Timbor Home, which raised Rs 23 crore through an IPO earlier this year, had successfully run a pilot project of planting 30,000 saplings of biotech-generated timber wood on 60 acres of leased land in Kheda district of Gujarat.

It used drip irrigation technology in doing so over the last two years, Mr Anant Maloo, Chairman and Managing Director, told reporters here on Friday.

The forestry pilot project, part of the company's backward integration, was also lauded by the State's forest department and it is sufficient for the company's captive requirements at present.

The company now plans to expand the plantation of Paulownia plant over 2,500 acres, leased from the government and private parties, in Bharuch district in the next three years.
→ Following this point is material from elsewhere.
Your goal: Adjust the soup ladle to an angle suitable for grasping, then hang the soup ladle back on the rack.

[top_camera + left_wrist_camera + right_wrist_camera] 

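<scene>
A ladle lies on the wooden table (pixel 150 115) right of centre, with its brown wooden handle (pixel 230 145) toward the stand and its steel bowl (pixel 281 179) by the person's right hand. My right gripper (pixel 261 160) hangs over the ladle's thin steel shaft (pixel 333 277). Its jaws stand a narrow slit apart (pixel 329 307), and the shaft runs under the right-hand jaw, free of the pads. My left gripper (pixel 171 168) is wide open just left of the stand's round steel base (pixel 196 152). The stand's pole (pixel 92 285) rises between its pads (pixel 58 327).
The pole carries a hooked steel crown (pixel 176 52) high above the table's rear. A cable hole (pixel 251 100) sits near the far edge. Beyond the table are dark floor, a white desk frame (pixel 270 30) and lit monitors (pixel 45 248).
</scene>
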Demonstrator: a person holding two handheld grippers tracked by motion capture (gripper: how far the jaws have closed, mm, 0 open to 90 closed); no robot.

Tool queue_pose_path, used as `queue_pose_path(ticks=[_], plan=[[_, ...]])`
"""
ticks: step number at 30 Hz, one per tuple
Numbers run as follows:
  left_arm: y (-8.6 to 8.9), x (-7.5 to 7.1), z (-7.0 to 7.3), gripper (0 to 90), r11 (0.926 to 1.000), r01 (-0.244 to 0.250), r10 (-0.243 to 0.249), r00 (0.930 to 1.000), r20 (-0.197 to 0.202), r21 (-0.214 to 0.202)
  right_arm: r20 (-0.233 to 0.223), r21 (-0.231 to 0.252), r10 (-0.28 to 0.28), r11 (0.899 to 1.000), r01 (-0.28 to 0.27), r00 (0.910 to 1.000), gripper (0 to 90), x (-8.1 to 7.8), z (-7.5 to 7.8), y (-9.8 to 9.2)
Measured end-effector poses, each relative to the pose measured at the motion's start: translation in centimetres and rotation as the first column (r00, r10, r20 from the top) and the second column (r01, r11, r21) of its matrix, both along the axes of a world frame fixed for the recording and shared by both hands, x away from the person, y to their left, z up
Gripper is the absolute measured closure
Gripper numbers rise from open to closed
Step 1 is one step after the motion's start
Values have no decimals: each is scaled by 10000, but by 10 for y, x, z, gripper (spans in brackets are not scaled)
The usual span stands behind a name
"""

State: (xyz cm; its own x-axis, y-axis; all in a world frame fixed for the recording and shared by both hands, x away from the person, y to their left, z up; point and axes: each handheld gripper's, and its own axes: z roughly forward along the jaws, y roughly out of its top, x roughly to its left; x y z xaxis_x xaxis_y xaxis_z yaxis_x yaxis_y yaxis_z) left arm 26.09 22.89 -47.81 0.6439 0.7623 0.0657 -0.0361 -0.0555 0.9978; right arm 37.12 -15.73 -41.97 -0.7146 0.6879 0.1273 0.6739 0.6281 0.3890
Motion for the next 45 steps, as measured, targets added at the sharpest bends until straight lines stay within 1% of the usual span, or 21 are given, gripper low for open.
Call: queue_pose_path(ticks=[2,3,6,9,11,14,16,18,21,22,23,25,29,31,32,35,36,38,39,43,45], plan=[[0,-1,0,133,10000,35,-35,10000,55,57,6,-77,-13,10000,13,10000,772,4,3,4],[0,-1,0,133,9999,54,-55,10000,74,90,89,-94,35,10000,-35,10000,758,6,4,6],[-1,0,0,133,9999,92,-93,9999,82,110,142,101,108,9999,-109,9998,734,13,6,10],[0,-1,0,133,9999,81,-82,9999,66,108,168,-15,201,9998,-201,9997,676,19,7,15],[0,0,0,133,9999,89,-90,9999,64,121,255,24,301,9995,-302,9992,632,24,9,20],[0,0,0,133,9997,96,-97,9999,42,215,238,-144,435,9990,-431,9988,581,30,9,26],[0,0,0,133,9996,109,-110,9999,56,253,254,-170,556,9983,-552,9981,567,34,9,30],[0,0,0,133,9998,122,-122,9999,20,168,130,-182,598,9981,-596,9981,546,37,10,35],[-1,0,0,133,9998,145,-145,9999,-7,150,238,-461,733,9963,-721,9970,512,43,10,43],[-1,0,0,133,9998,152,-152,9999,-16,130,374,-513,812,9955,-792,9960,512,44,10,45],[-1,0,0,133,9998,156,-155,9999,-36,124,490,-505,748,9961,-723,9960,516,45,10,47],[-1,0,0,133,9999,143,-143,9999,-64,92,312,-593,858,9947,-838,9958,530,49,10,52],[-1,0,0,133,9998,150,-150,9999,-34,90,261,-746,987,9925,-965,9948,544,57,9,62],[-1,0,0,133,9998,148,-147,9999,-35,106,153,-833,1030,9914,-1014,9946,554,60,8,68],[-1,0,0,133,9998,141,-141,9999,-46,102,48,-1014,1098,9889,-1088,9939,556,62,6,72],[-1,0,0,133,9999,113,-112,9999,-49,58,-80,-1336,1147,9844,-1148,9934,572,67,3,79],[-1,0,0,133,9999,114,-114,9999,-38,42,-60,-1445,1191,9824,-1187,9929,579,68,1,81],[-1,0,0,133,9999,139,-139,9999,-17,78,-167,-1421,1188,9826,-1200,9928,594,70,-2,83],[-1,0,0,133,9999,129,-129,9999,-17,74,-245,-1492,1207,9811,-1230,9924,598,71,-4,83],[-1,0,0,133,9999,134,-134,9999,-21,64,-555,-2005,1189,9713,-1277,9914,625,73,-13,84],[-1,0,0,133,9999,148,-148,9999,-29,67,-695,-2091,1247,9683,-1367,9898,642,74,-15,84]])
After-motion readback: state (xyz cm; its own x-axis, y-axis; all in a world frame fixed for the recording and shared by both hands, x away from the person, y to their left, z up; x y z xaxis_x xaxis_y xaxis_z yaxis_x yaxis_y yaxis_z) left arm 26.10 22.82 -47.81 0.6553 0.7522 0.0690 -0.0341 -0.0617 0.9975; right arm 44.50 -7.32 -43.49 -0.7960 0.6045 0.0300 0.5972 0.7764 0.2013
It would make Timbor Home India's only fully-integrated furniture manufacturer across the value chain from forestry to manufacturing to retailing through its own and franchisee stores that now number six and 110, respectively, across 18 states and 72 cities.

The hard wood species, cultivated extensively across the US, China, Israel, New Zealand and Australia, besides India, is a fast growing versatile plant, whose trees start giving yield in five to six years.

The per acre yield of Paulownia plant is 600 to 800 trees, each yielding 20 to 25 cubic feet of hard wood. Timbor Home's current requirement of hard wood is six to eight lakh cubic feet, 70 per cent of which is imported. Plantation for captive use will cut down hard wood prices by about 40% and the company will even export hard wood, he said.

India's current furniture market size is about Rs 70,000 crore, out of which only 20% is in the organized sector, with leading players being Godrej and StyleSpa, both manufacturers, and @home and Home Town, both importers, Mr Maloo said. The industry is growing at a CAGR of 30 per cent for the last three years.

Timbor Home's turnover in 2010-11 was Rs 79 crore with a PAT of Rs 2.8 crore.